WHAT THE TASK ASKS — Report each line from the data below that holds the word "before".

GIVEN DATA —

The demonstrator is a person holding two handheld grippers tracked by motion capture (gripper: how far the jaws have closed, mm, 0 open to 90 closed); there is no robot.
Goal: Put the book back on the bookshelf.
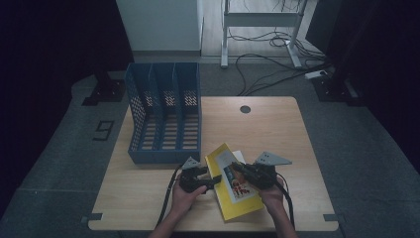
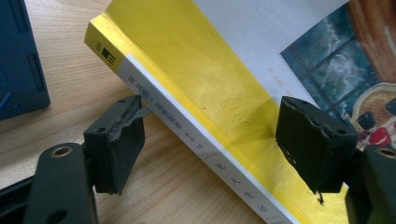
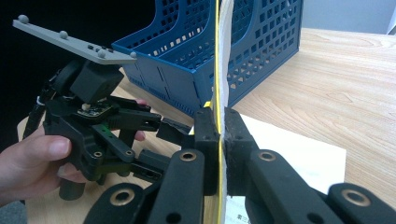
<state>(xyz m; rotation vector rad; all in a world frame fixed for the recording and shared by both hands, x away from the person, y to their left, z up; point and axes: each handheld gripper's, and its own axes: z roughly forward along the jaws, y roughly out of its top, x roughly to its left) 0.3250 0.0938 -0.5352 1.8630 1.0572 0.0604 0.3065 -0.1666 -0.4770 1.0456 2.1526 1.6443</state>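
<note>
At a pale wooden table (image 1: 277, 124), a person works a yellow book (image 1: 233, 184) with a two-jaw gripper in each hand. The right gripper (image 3: 219, 133) is clamped tight on the book's cover, its black jaws pressing the thin yellow edge between them and holding that cover upright. The left gripper (image 2: 210, 140) stands wide, one jaw on the table side of the book's spine and the other over the yellow cover; its pads are not pressing on the book, though the first pad's upper corner sits right at the spine's edge. The book lies near the table's front edge, between the two hands, its white-and-yellow spine printed with dark characters and a picture panel on its front. Just behind it stands a blue file rack (image 1: 166, 114) with three slotted compartments, set toward the left of the tabletop. Cables (image 1: 262, 64) trail across the grey floor beyond.
</note>
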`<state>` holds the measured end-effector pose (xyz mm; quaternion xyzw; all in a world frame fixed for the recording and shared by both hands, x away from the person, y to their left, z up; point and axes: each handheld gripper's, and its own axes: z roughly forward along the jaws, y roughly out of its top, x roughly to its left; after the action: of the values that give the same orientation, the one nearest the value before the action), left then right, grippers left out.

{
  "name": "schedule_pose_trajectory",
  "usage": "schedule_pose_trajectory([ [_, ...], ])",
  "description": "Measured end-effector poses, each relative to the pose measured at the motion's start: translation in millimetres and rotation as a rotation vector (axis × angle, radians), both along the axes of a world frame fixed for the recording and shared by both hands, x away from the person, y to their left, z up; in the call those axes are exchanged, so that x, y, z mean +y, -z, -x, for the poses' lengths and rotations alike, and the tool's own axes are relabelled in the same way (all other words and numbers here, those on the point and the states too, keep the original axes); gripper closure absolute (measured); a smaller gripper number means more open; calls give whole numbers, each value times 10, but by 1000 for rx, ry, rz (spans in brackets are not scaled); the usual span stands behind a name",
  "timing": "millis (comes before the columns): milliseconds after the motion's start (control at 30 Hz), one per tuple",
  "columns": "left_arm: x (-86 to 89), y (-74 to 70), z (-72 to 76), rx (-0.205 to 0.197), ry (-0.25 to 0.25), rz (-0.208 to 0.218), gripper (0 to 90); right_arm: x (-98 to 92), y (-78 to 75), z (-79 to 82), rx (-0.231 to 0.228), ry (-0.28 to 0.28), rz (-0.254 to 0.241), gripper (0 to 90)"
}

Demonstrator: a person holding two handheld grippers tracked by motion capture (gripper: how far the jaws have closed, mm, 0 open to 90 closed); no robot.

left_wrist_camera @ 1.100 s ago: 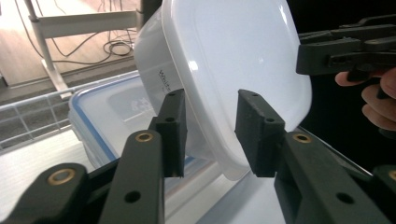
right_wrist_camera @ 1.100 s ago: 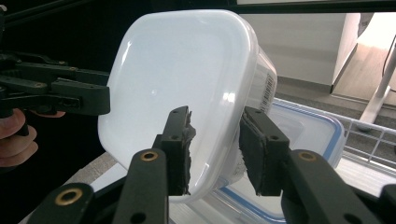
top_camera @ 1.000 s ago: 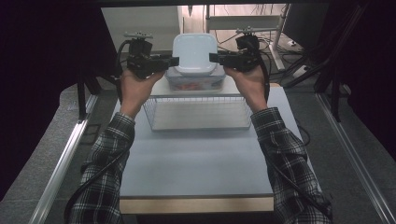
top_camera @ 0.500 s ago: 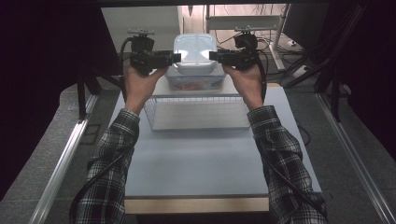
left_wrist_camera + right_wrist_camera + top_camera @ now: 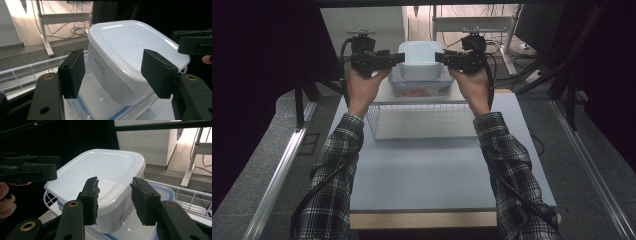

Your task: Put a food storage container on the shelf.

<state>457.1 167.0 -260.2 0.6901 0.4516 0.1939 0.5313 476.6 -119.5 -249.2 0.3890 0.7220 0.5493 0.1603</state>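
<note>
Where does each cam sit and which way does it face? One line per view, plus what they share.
High view: above the person's side of the table, looking forward and down; both plaid sleeves, hands, left gripper and right gripper show.
Left gripper view: rides the left gripper, looking along its jaws at the white container; the other gripper shows at right.
Right gripper view: rides the right gripper, facing the same container from the opposite side; the other gripper and fingers show at left.
Shared: white container on a clear blue-rimmed box, wire basket.
</note>
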Motion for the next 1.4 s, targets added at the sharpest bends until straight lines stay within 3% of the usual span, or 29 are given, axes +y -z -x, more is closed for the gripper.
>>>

PROBLEM SOLUTION —
`<state>` holds the measured end-effector pose (xyz mm; quaternion xyzw; all in a world frame fixed for the recording and shared by both hands, x away from the person, y to their left, z up; point and axes: each handheld gripper's, and its own axes: z roughly forward along the jaws, y roughly out of its top, x roughly to its left; after the action: of the values that give the same orientation, the one nearest the value before the action), left then right, grippers left out.
  "timing": "millis (comes before the columns): milliseconds after the motion's start (control at 30 Hz), one per tuple",

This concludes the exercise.